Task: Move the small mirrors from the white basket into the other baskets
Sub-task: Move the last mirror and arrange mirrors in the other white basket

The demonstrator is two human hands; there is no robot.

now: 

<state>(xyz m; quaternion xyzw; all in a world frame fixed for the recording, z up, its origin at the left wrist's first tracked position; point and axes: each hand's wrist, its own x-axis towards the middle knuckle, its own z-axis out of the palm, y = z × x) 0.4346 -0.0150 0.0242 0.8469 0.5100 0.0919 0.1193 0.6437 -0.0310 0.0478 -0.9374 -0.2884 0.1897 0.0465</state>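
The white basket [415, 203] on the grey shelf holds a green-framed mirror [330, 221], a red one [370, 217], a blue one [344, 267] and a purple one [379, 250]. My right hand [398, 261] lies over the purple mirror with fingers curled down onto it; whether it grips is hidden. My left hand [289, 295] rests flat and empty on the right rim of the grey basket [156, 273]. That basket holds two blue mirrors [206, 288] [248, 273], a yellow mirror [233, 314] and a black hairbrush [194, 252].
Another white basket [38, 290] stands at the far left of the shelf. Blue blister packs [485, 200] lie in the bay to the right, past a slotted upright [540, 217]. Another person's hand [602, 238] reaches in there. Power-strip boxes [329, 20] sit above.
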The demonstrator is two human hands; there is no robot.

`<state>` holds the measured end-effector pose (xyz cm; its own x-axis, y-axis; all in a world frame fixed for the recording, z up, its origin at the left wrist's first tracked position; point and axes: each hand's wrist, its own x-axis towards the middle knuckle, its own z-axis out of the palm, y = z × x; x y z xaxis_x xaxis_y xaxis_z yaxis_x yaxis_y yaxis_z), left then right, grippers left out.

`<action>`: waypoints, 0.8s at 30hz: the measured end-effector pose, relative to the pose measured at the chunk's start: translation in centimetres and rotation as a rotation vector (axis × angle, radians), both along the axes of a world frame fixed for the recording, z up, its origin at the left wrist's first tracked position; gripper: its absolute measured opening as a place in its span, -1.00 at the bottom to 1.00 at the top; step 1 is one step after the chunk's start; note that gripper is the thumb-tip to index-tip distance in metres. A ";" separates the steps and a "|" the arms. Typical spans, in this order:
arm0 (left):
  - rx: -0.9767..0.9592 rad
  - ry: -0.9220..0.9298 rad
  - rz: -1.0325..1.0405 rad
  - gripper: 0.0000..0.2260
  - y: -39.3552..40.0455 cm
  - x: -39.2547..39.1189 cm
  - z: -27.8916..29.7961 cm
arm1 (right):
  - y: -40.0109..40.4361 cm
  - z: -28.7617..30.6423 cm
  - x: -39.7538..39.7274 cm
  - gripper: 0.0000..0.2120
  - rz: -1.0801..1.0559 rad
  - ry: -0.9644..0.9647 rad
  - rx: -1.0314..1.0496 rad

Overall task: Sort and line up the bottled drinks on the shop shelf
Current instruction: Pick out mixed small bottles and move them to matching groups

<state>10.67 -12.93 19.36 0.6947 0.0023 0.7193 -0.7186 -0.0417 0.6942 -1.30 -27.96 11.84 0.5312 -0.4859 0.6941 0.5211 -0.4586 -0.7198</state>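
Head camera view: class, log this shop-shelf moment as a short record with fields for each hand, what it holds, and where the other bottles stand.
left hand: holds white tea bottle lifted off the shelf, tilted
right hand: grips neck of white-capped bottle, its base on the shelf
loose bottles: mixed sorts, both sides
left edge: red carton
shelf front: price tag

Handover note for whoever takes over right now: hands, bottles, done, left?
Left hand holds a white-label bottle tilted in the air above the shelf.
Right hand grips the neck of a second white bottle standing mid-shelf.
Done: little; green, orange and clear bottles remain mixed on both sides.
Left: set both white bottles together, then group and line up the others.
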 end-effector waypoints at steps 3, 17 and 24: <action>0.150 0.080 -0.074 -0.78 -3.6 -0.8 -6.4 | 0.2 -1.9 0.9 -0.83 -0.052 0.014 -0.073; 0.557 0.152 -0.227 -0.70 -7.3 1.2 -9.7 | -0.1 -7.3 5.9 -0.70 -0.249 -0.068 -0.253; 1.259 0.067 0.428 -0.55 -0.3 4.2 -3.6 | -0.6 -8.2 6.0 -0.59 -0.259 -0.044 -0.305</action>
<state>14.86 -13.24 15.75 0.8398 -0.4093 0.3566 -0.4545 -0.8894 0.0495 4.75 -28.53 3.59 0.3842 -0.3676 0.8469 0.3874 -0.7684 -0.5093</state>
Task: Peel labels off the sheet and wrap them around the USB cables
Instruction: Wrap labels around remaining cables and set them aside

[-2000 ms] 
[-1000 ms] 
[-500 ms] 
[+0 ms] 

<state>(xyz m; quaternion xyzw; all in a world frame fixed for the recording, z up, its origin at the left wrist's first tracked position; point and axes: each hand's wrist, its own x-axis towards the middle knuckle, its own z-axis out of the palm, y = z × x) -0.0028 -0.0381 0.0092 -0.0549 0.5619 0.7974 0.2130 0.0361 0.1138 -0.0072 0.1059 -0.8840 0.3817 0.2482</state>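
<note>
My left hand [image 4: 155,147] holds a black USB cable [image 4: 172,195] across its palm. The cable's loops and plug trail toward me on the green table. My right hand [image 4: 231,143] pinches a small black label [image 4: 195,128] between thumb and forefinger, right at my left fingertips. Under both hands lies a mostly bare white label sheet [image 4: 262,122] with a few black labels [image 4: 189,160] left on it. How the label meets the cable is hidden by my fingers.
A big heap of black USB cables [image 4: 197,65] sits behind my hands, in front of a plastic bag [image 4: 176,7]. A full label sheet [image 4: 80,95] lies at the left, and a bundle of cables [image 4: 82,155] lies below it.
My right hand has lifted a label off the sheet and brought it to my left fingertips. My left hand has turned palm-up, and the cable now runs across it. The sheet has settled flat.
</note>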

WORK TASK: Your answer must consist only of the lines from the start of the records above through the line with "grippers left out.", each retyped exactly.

RESPONSE BELOW:
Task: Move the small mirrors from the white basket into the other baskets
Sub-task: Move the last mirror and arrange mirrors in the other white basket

The demonstrator is two human hands; there is no robot.

now: 

<state>(xyz m; quaternion xyzw; all in a world frame fixed for the recording, z up, its origin at the left wrist's first tracked position; point and axes: each hand's wrist, its own x-axis towards the middle knuckle, its own z-axis out of the palm, y = z × x) 0.4346 -0.0150 0.0242 0.8469 0.5100 0.0919 0.1193 0.6437 -0.0310 0.0478 -0.9374 -0.2884 0.1897 0.0465</state>
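The white basket [415, 203] on the grey shelf holds a green-framed mirror [330, 221], a red one [370, 217], a blue one [344, 267] and a purple one [379, 250]. My right hand [398, 261] lies over the purple mirror with fingers curled down onto it; whether it grips is hidden. My left hand [289, 295] rests flat and empty on the right rim of the grey basket [156, 273]. That basket holds two blue mirrors [206, 288] [248, 273], a yellow mirror [233, 314] and a black hairbrush [194, 252].
Another white basket [38, 290] stands at the far left of the shelf. Blue blister packs [485, 200] lie in the bay to the right, past a slotted upright [540, 217]. Another person's hand [602, 238] reaches in there. Power-strip boxes [329, 20] sit above.
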The demonstrator is two human hands; there is no robot.

`<state>` holds the measured end-effector pose (xyz cm; its own x-axis, y-axis; all in a world frame fixed for the recording, z up, its origin at the left wrist's first tracked position; point and axes: each hand's wrist, its own x-axis towards the middle knuckle, its own z-axis out of the palm, y = z × x; x y z xaxis_x xaxis_y xaxis_z yaxis_x yaxis_y yaxis_z), left then right, grippers left out.

The complete answer has been presented.